▶ PROBLEM STATEMENT
An exact transcription of the lines below, from the first through the one containing "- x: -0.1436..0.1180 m", is the only output wanted.

▶ DATA FOR REVIEW
——

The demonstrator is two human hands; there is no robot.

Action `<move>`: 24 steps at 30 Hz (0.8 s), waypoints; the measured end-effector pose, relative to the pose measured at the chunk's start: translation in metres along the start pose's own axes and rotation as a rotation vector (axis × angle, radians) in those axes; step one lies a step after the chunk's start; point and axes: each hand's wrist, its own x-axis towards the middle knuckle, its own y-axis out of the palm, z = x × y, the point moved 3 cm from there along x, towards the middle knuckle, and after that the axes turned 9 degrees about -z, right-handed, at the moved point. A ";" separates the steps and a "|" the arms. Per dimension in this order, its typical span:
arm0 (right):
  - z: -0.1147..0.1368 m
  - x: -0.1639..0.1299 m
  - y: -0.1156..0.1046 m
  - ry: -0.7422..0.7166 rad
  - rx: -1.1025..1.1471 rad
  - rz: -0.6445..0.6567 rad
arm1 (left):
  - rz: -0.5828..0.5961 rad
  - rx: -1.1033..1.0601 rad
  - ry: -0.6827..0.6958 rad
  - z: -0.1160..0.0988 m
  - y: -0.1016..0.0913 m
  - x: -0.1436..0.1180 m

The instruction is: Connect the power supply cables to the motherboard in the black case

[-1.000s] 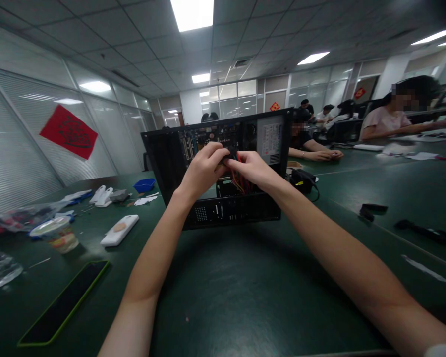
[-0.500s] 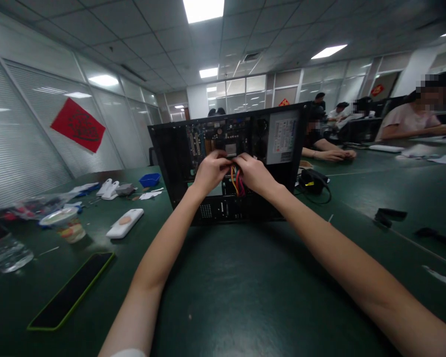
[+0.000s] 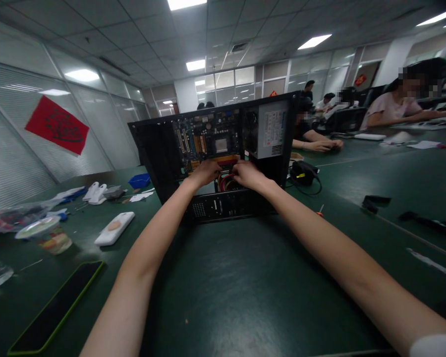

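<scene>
A black computer case (image 3: 204, 210) stands with its open side facing me. Inside it are a motherboard (image 3: 193, 131) and, at upper right, a power supply (image 3: 273, 131). Both my hands reach into the lower middle of the case, just below the orange memory slots (image 3: 228, 159). My left hand (image 3: 205, 173) has its fingers curled together; what they grip is hidden. My right hand (image 3: 250, 175) is closed at the fingertips on a bundle of coloured power cables (image 3: 227, 182), which loops down between the hands. The cable's end is too small to make out.
On the left lie a phone (image 3: 57, 307), a white power bank (image 3: 115, 229), a plastic cup (image 3: 54, 238) and a blue tray (image 3: 139, 180). To the right are a black cable bundle (image 3: 305, 173) and a screwdriver (image 3: 320, 212). Other people sit beyond the table.
My hands have moved apart and slightly lower, uncovering the memory slots. The coloured cables now bend in a loop rather than hanging straight. The view has shifted a little.
</scene>
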 end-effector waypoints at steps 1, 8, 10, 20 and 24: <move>0.001 -0.001 0.000 0.002 0.000 0.005 | -0.015 -0.013 -0.018 -0.001 0.001 -0.001; 0.004 -0.002 -0.001 0.004 0.008 0.052 | -0.080 -0.059 -0.138 0.006 0.015 -0.010; 0.004 -0.001 0.000 0.010 0.010 0.065 | -0.068 -0.038 -0.105 0.007 0.016 -0.009; 0.002 0.000 0.003 0.016 0.042 0.077 | -0.078 0.007 -0.229 0.002 0.006 -0.012; 0.004 -0.001 0.001 0.014 0.057 0.078 | -0.082 0.019 -0.246 -0.002 0.003 -0.014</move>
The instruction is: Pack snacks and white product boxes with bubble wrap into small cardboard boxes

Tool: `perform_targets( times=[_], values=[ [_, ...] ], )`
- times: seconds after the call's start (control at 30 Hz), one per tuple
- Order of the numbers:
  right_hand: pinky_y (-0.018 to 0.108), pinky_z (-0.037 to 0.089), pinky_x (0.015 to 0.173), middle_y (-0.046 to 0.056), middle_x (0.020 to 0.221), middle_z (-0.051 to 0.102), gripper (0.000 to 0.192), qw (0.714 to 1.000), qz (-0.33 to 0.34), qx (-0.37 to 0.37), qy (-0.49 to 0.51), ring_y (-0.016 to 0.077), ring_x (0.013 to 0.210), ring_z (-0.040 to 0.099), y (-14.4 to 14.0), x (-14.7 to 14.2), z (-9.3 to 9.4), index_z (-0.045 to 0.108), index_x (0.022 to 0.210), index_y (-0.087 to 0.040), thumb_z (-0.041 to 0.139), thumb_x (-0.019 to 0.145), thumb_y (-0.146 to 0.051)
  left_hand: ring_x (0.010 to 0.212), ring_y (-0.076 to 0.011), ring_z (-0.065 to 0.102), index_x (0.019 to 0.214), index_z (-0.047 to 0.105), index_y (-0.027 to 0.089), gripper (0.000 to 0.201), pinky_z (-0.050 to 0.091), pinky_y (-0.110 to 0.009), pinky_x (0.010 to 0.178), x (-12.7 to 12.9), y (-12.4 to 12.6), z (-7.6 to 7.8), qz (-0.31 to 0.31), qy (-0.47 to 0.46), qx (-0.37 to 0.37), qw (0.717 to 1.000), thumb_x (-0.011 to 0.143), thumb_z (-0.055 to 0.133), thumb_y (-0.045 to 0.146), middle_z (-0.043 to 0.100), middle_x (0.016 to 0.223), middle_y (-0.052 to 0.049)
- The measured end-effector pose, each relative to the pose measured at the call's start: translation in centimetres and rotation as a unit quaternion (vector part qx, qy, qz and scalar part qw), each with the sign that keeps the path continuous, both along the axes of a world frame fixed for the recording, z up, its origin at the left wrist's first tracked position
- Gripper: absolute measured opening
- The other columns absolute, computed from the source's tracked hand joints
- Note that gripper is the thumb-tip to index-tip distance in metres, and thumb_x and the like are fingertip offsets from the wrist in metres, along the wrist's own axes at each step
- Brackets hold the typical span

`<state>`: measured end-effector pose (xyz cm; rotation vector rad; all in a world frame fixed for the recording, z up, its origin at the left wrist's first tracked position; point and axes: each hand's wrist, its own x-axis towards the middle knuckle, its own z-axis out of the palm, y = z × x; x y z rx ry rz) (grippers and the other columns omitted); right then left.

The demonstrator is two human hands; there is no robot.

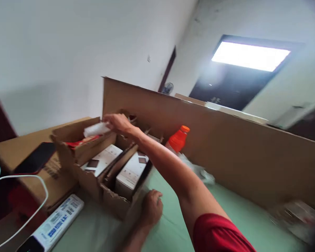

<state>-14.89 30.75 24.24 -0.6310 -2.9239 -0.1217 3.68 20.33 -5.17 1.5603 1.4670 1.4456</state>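
Note:
My right hand [118,123], at the end of a red-sleeved arm, reaches across over the cardboard boxes. Its fingers are closed on a blurred white cylinder-like piece [96,130], whose kind I cannot make out. Beneath that piece lies something red [75,144] in the rear-left cardboard compartment [64,140]. White printed cartons stand in two more cardboard trays: one carton [107,155] in the middle, another carton [131,173] nearer me. My left hand [152,207] rests on the green tabletop beside the nearer tray, fingers loosely curled and a little apart, with nothing visible in them.
A tall cardboard panel [225,147] stands behind the green tabletop [178,217]. In front of it are an orange bottle [177,139] and clear plastic [199,169]. To the left lie a dark phone [36,157] on a cardboard box, a white cable [43,185] and a labelled white power strip [59,220].

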Motion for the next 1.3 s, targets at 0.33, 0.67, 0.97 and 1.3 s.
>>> perform_targets(
  times=[0.33, 0.67, 0.97, 1.3],
  values=[
    [0.03, 0.052, 0.078, 0.006, 0.099, 0.073, 0.033, 0.832, -0.39, 0.023, 0.395, 0.0181, 0.086, 0.066, 2.3, 37.7, -6.3, 0.069, 0.109, -0.015, 0.053, 0.09, -0.035, 0.091, -0.0223, 0.067, 0.094, 0.071, 0.018, 0.03, 0.053, -0.037, 0.086, -0.7, -0.6, -0.9, -0.021, 0.013, -0.006, 1.0, 0.077, 0.046, 0.017, 0.073, 0.094, -0.008],
    [0.043, 0.055, 0.089, 0.008, 0.119, 0.064, 0.032, 0.826, -0.538, -0.037, 0.166, 0.0215, 0.102, 0.065, 6.0, 46.1, -17.4, 0.062, 0.119, -0.016, 0.063, 0.096, -0.037, 0.086, -0.0225, 0.071, 0.095, 0.073, 0.018, 0.031, 0.054, -0.03, 0.063, -1.0, -1.3, -0.6, -0.004, 0.071, 0.007, 0.997, 0.081, 0.047, 0.026, 0.076, 0.097, -0.01],
    [0.051, 0.042, 0.097, 0.012, 0.128, 0.066, 0.03, 0.849, -0.518, 0.011, 0.103, 0.0333, 0.119, 0.058, 1.3, 47.0, -14.7, 0.071, 0.116, -0.022, 0.056, 0.09, -0.024, 0.083, -0.0189, 0.07, 0.092, 0.072, 0.017, 0.028, 0.056, -0.029, 0.072, -0.9, -1.0, 0.3, 0.007, 0.097, 0.029, 0.995, 0.079, 0.046, 0.017, 0.075, 0.09, -0.008],
    [0.05, 0.048, 0.096, 0.01, 0.119, 0.072, 0.029, 0.914, -0.321, -0.067, 0.24, 0.0293, 0.111, 0.065, -12.1, 47.7, -24.6, 0.076, 0.101, -0.024, 0.053, 0.087, -0.037, 0.111, -0.0241, 0.062, 0.105, 0.071, 0.023, 0.032, 0.049, -0.043, 0.101, -0.9, -7.2, 8.9, 0.047, 0.178, 0.124, 0.975, 0.082, 0.051, 0.011, 0.07, 0.113, -0.009]
  ],
)
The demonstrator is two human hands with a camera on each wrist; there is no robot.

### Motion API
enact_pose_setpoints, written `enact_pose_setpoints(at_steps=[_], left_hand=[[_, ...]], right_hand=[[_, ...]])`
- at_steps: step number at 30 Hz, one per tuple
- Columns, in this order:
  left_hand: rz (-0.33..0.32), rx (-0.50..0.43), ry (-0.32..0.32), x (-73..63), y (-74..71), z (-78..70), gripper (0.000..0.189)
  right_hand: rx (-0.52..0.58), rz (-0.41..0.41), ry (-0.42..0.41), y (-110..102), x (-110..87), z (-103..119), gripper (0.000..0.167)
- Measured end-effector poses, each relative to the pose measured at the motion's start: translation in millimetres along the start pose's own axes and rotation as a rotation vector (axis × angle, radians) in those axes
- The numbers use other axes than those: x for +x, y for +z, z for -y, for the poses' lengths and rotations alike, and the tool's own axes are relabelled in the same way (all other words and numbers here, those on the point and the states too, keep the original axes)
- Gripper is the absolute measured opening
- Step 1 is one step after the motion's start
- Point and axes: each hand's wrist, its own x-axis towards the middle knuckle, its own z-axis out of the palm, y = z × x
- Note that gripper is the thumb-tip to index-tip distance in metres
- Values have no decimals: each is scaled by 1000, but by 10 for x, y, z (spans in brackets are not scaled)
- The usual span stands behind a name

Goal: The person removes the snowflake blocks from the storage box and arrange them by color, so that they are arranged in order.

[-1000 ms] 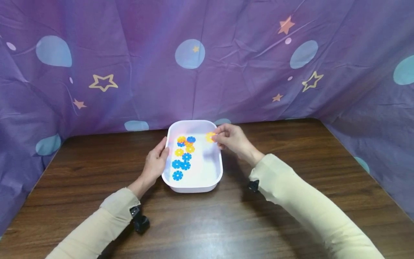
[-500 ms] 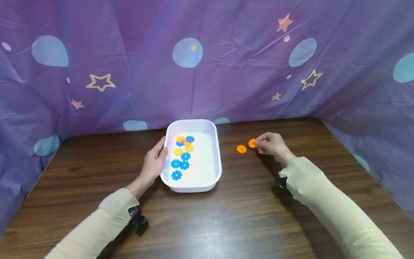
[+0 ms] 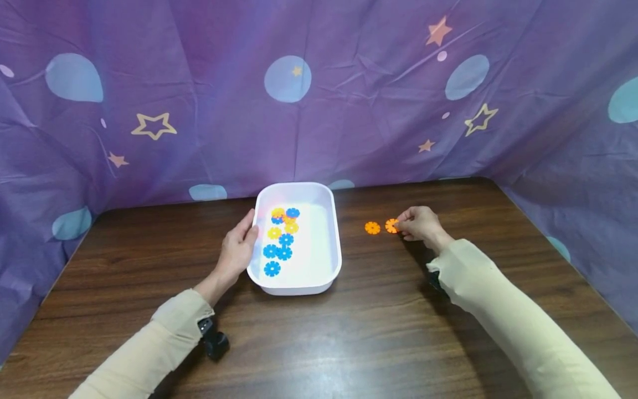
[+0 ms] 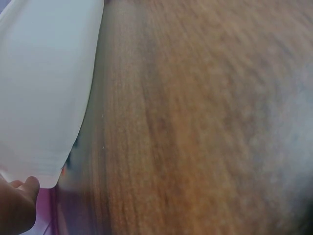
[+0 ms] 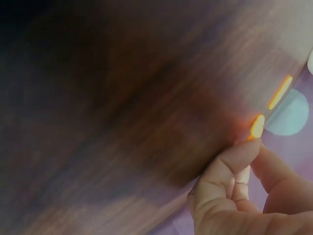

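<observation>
A white plastic tray [image 3: 299, 290] stands mid-table, holding several blue notched plastic discs [image 3: 272, 269] and several yellow and orange ones [image 3: 291, 228], some overlapping. My left hand [image 3: 236, 248] grips its left rim, thumb on top; in the left wrist view the tray's outer wall [image 4: 46, 83] shows beside the thumb. Right of the tray, my right hand [image 3: 422, 226] pinches an orange notched disc [image 3: 391, 225] between thumb and fingers, at the tabletop. A second orange disc [image 3: 372, 228] lies flat between it and the tray. The right wrist view shows the pinched disc [image 5: 257, 127] edge-on.
The brown wood-grain table [image 3: 319, 343] runs under everything. A purple curtain [image 3: 224, 138] with stars and spots hangs behind its back edge and along both sides. A black wrist device [image 3: 215, 341] hangs under the left sleeve.
My right hand carried an orange-yellow disc from over the tray's right rim to the table on the right, then lowered it slightly toward me beside the other disc. The left hand stays on the tray.
</observation>
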Motion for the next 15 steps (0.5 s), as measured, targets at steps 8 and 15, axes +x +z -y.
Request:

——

▶ TASK SOLUTION
The demonstrator is two human hands; there is no robot.

Action `<move>`: 24 steps at 30 Hz (0.8 s), waypoints; the measured end-effector pose, relative to the pose measured at the chunk's start: translation in metres along the start pose's own axes and rotation as a rotation vector (axis × angle, radians) in those axes; step one lies a step after the chunk's start; point and axes: each hand's wrist, its own x-axis towards the middle knuckle, its own y-axis out of the palm, z = x × y, the point moved 3 cm from there along x, towards the middle knuckle, and after that the axes turned 9 degrees about -z, right-handed, at the moved point. A ";" separates the steps and a "|" the arms. Per dimension in this order, its typical span:
arm0 (right):
  - z: -0.1147..0.1368 m
  - x: -0.1639..0.1299 m
  - y: -0.1156..0.1046 m
  - ry: -0.7422..0.7166 rad
  - rx: -1.1025..1.1471 rad
  - rz: -0.6445..0.6567 rad
arm1 (left):
  - rz: -0.5828..0.5961 rad
  - rx: -1.1033..1.0601 rad
  - ry: -0.6827..0.6958 rad
  - z: -0.1160..0.0988 m
  - y: -0.1016..0.0913 m
  - x: -0.1436..0.1180 m

Nothing more belongs to the answer.